**Work item:**
Only the pictures are to be left out; please reproduce everything else in the data exactly.

*** Block opens ***

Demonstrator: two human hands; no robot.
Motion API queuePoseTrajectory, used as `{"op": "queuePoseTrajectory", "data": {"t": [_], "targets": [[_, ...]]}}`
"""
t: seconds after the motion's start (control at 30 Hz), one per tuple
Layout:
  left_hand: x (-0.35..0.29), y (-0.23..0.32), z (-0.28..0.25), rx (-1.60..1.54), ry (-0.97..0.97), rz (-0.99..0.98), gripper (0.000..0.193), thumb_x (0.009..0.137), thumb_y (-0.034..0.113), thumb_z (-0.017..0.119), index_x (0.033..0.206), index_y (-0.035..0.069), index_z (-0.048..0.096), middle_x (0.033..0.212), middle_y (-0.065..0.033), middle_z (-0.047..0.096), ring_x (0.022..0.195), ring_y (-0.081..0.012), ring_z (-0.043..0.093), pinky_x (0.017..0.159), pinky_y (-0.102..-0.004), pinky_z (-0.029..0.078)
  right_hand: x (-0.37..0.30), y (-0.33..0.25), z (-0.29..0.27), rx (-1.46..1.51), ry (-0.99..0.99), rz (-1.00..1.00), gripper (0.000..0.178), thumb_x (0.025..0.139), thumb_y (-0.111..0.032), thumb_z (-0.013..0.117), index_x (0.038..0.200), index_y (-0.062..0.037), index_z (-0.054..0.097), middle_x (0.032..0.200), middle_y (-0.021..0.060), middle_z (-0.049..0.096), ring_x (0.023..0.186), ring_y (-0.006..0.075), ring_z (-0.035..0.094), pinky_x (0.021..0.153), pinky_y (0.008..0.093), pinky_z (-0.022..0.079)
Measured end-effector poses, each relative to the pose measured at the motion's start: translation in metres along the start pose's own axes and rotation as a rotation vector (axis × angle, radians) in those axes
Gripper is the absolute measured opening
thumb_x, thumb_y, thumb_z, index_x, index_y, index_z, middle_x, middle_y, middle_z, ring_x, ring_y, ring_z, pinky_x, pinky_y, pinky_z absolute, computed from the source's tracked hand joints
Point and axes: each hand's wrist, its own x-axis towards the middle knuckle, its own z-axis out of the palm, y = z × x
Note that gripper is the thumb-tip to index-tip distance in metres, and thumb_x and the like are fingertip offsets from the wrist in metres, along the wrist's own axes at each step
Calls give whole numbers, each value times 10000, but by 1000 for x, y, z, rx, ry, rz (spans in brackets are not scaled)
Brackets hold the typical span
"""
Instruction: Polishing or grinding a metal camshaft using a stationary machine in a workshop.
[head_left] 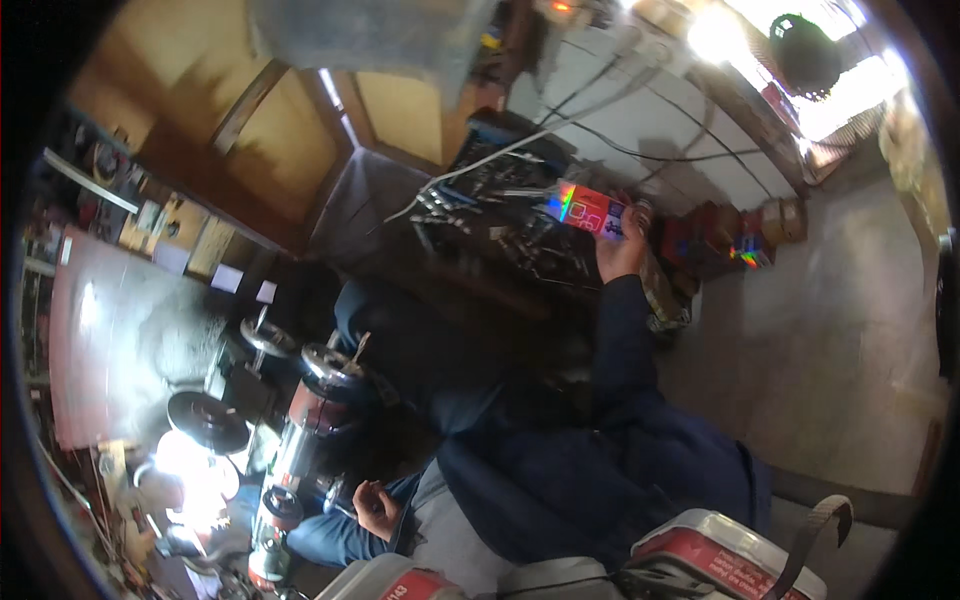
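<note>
My right hand (622,248) is stretched out ahead to the right, its fingers closed around the end of a small red-and-pink box (586,210) with a shiny rainbow band. The box is held above a dark rack of metal tools (545,250). My left hand (376,510) is low by my lap, palm partly up and fingers loosely curled but apart, with nothing visible in it. Beside it stands a small lathe-like machine (290,450) with round metal wheels (330,365). What exactly lies under the box is hidden.
Red boxes (705,235) and a brown carton (785,218) stand on the floor by the wall. Cables (600,125) hang across the white wall. A bright lamp (195,470) glares beside the machine. Wooden cabinet doors (265,160) rise at the far left.
</note>
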Motion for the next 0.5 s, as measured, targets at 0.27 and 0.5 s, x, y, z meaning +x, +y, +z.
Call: {"op": "queuePoseTrajectory", "data": {"t": [0.27,0.5], "targets": [[17,-20,11,-140,3,84,180,897,-20,605,1077,-22,618,865,-98,677,787,-152,647,718,-277,523,-14,-15,99,654,-434,300,542,947,-471,507,1224,-8,558,1065,161,642,1020,323,603,864,491,497],[7,-17,5,-298,64,-24,173,891,-58,593,1062,-41,613,934,-106,656,865,-160,628,790,-279,519,-26,10,146,724,-470,456,595,956,-481,413,1227,30,556,1057,213,633,936,325,631,804,447,523]]}}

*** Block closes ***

**Task solution:**
Demonstrator: two human hands; no robot.
Motion API queuePoseTrajectory, used as `{"op": "queuePoseTrajectory", "data": {"t": [_], "targets": [[_, ...]]}}`
"""
t: seconds after the motion's start (control at 30 Hz), one per tuple
Layout:
  left_hand: x (-0.35..0.29), y (-0.23..0.32), z (-0.28..0.25), rx (-1.60..1.54), ry (-0.97..0.97), rz (-0.99..0.98), gripper (0.000..0.193), thumb_x (0.009..0.137), thumb_y (-0.034..0.113), thumb_z (-0.017..0.119), index_x (0.033..0.206), index_y (-0.035..0.069), index_z (-0.048..0.096), middle_x (0.033..0.212), middle_y (-0.065..0.033), middle_z (-0.047..0.096), ring_x (0.022..0.195), ring_y (-0.081..0.012), ring_z (-0.043..0.093), pinky_x (0.017..0.159), pinky_y (-0.102..-0.004), pinky_z (-0.029..0.078)
  right_hand: x (-0.37..0.30), y (-0.33..0.25), z (-0.29..0.27), rx (-1.46..1.51), ry (-0.99..0.99), rz (-1.00..1.00), gripper (0.000..0.178), thumb_x (0.025..0.139), thumb_y (-0.111..0.032), thumb_z (-0.013..0.117), index_x (0.038..0.200), index_y (-0.062..0.037), index_z (-0.054..0.097), middle_x (0.032..0.200), middle_y (-0.021..0.060), middle_z (-0.049..0.096), ring_x (0.023..0.186), ring_y (-0.006..0.075), ring_z (-0.035..0.094), pinky_x (0.021..0.153), pinky_y (0.008..0.093), pinky_z (-0.022..0.079)
Measured end-effector poses, each relative to the pose measured at the motion's start: translation in metres along the start pose's own axes and rotation as a rotation vector (axis × angle, radians) in those axes
Gripper is the absolute measured opening
thumb_x, thumb_y, thumb_z, index_x, index_y, index_z, middle_x, middle_y, middle_z, ring_x, ring_y, ring_z, pinky_x, pinky_y, pinky_z absolute, computed from the source's tracked hand joints
Point and axes: each hand's wrist, its own x-axis towards the middle knuckle, its own z-axis out of the palm, y = z × x
Note that gripper is the thumb-tip to index-tip distance in metres, and thumb_x and the like are fingertip offsets from the wrist in metres, along the wrist's own axes at each step
Calls give whole numbers, each value times 10000, but by 1000 for x, y, z, rx, ry, rz (spans in brackets are not scaled)
Brackets hold the typical span
"""
Instruction: Polishing or grinding a metal camshaft using a stationary machine in a workshop.
[head_left] 
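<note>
My right hand (622,248) is stretched out ahead to the right, its fingers closed around the end of a small red-and-pink box (586,210) with a shiny rainbow band. The box is held above a dark rack of metal tools (545,250). My left hand (376,510) is low by my lap, palm partly up and fingers loosely curled but apart, with nothing visible in it. Beside it stands a small lathe-like machine (290,450) with round metal wheels (330,365). What exactly lies under the box is hidden.
Red boxes (705,235) and a brown carton (785,218) stand on the floor by the wall. Cables (600,125) hang across the white wall. A bright lamp (195,470) glares beside the machine. Wooden cabinet doors (265,160) rise at the far left.
</note>
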Motion for the next 0.5 s, as measured, targets at 0.27 and 0.5 s, x, y, z meaning +x, +y, +z.
Call: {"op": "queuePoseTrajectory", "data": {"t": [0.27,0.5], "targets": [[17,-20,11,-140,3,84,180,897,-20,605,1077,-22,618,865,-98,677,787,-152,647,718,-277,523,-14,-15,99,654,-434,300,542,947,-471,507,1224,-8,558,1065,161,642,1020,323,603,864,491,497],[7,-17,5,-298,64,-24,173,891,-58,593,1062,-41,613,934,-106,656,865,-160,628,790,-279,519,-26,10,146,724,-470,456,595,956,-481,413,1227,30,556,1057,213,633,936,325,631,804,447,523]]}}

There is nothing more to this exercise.